REQUIREMENT:
Instruction for the entries below: return the part that opens with the line containing "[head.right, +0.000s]" and closes with the line containing "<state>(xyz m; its", exactly, and no pictures.
START RECORDS PROVIDED
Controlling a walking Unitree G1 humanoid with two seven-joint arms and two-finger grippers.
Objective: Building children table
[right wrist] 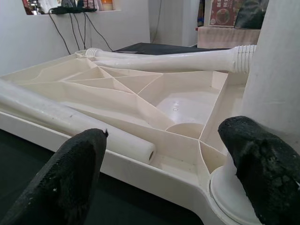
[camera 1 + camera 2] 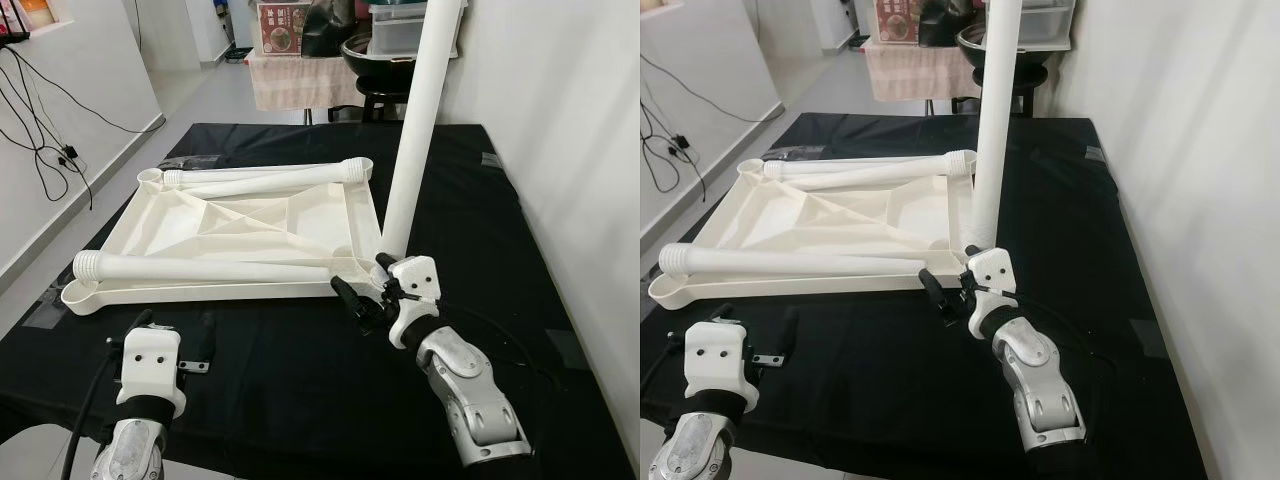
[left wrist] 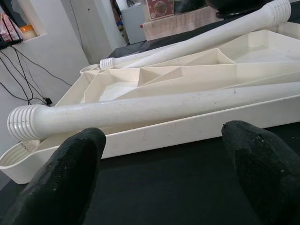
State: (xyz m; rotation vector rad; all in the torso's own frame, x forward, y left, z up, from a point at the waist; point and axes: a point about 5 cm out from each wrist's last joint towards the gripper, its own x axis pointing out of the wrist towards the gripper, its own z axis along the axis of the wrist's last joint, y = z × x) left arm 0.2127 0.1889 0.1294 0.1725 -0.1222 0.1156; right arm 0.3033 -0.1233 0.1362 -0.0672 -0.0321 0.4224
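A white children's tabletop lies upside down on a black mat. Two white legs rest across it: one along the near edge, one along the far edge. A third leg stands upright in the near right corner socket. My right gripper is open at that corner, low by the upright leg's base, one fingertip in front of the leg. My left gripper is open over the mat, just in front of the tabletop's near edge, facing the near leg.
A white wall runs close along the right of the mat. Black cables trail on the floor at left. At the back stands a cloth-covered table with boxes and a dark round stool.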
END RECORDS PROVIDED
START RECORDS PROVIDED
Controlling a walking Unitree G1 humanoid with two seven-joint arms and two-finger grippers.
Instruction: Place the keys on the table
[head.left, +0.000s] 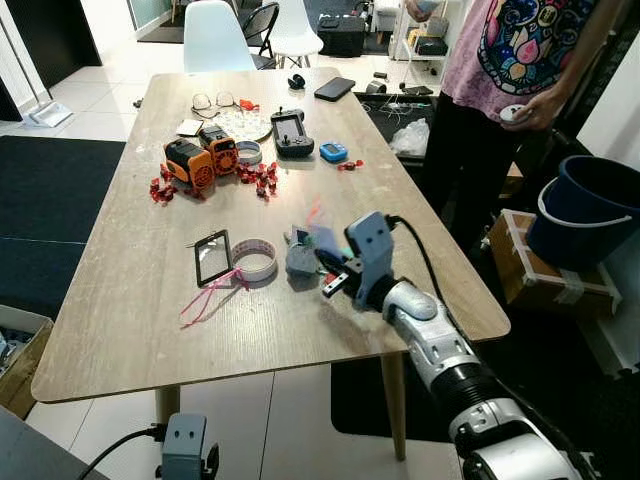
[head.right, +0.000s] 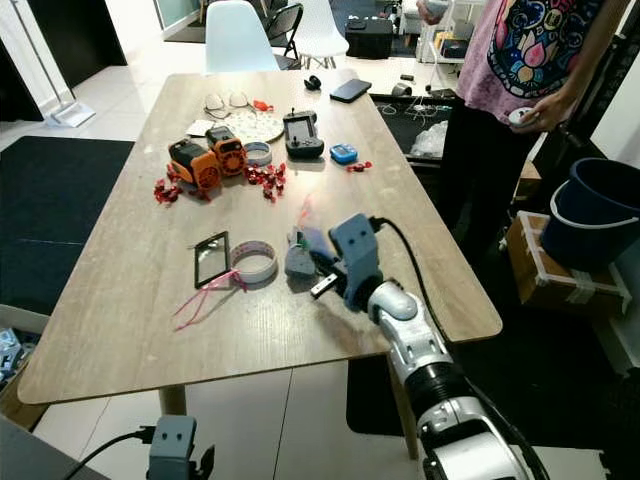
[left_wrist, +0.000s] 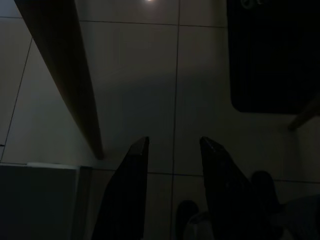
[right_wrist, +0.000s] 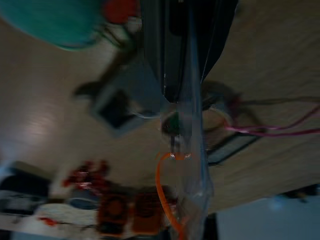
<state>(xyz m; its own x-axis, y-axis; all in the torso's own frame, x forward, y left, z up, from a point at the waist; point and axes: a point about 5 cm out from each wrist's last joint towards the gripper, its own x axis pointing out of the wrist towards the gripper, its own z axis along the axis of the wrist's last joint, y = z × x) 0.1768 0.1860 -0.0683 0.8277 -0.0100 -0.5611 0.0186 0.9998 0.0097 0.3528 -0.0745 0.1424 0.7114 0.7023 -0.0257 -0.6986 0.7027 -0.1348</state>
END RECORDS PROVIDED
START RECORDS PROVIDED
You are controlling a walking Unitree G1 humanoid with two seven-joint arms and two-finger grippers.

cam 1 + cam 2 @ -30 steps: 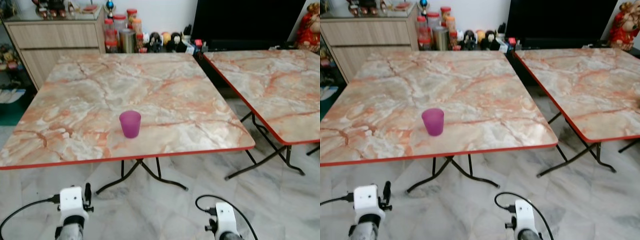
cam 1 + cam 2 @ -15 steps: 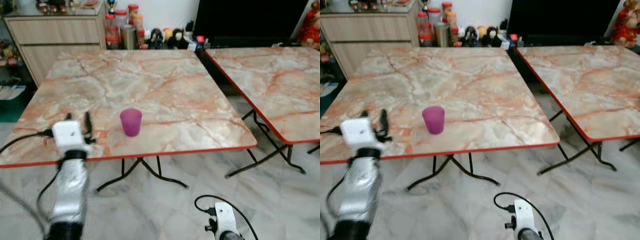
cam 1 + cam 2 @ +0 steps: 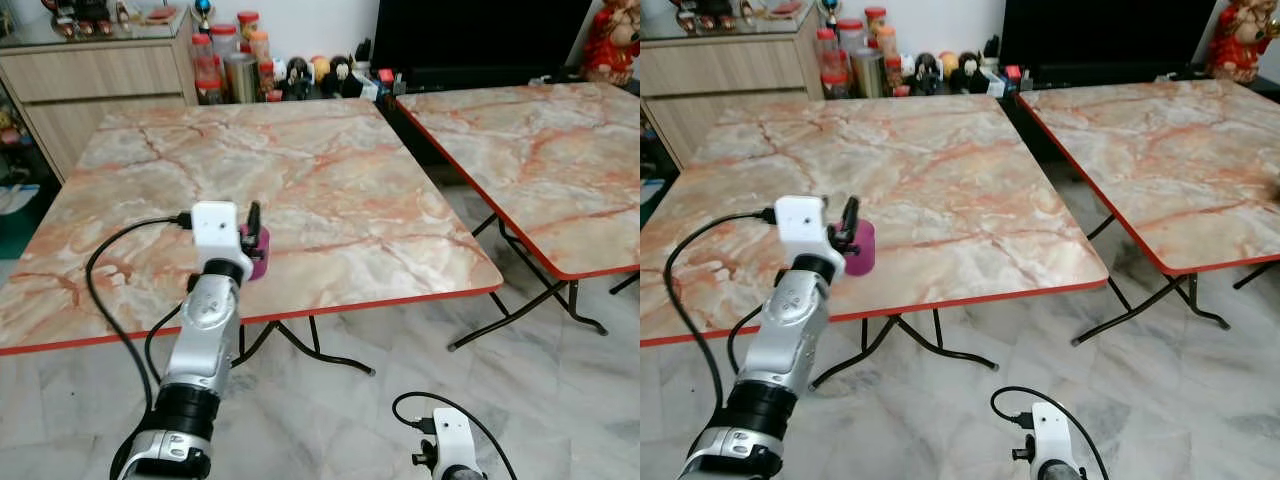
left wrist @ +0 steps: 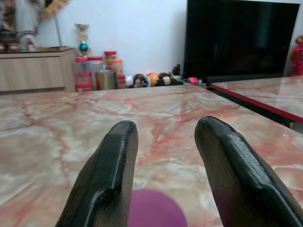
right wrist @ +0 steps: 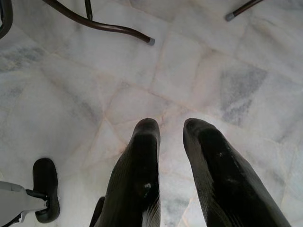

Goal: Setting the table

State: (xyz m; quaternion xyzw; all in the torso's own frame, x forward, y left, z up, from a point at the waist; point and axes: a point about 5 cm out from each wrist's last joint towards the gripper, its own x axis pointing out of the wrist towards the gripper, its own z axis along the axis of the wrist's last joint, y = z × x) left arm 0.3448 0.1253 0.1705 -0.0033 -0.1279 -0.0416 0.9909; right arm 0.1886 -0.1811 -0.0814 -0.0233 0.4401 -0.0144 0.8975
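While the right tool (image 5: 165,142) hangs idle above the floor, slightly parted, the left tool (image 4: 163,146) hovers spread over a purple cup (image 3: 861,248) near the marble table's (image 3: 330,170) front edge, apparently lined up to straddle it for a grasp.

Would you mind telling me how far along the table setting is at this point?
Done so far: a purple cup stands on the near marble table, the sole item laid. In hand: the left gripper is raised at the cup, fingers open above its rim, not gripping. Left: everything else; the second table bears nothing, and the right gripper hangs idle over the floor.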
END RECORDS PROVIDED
RESPONSE BELOW:
[head.right, +0.000s] 
[left_wrist, +0.000s] 
[right_wrist, +0.000s] 
<state>(xyz m; its own x-axis, y-axis; all in the torso's own frame, x forward, y left, z up, from a point at the waist; point and axes: a point about 5 cm out from each wrist's last joint towards the gripper, its own x axis pointing out of the wrist towards the gripper, its own z axis along the axis of the wrist's last joint, y = z × x) 0.1768 0.1860 -0.0683 0.8277 -0.0100 -0.5611 0.0186 0.9998 0.0097 0.3528 -0.0745 0.1424 0.7114 0.7023 -0.0257 -0.6986 0.7027 -0.1348</state>

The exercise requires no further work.